State/Federal Role in Local Education:
Public education is subject to Federal and State regulations. The No Child Left Behind Act of 2001 (NCLB) establishes benchmarks, known as Adequate Yearly Progress, that each school system must meet each year for all its students and subgroup of students. The goal is for every school system to have all its students achieve proficiency by the year 2014. If the AYP process is not enough, there exists a series of actions that must take place. The Commonwealth of Mass uses Massachusetts Comprehensive Assessment System (MCAS) to comply with the NCLB act.

It's important to note that many Federal mandates, like Special Education, are under funded by more than $50 billion, despite law that sets the extensive requirements we must meet.

Declining Enrollment:
Declining enrollment comes as a result of many things. The cost of housing has forced many families out. We have more private and charter school options than most communities have. Even with that, Cambridge continues to provide great services at every level. Our high school graduates attend the nation's best colleges, go on to good jobs, and pursue good careers with the background they get from CRLS. We are still able to attract students from across the whole economic, racial, and cultural spectrums.

Charter Schools:
One provision of the Educational Reform Act of 1993 allows for two kinds of charter schools. One very good model is the Horace Mann School model which functions like an independent school within the school system. The Boston Public Schools have been effective using this model and has created many Horace Mann Schools. The president of the Teachers Union supports this concept. I have asked the Superintendent to determine how many of our elementary schools might be interested in becoming a Horace Mann School.

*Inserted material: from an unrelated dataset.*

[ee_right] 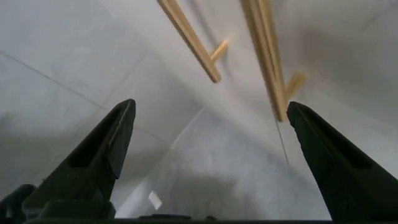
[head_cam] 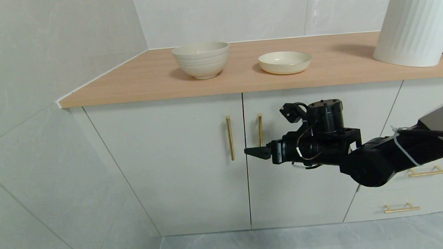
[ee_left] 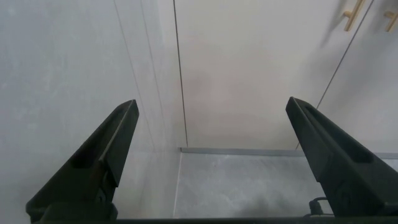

There is another form of charter called Commonwealth Charter schools. They are independent and are not accountable in any way to Cambridge citizens, but they draw our state financial assistance away from us. We believe it is an unfair system and needs to be corrected with legislation. Many charter schools have large reserve fund balances. Others are segregated. They don't serve students with special needs well. I have fought to stop the creation of Commonwealth Charter Schools in Cambridge primarily because of the funding flaws and the fact that the concept of taking "best practices" learned in Charter Schools and duplicating them in public schools simply does not happen. It is important to know, however, that Charter schools do provide choices for parents which is very popular and once a Charter school opens in a community one must remember that our children go there and we must develop a genuine cooperative relationship with them.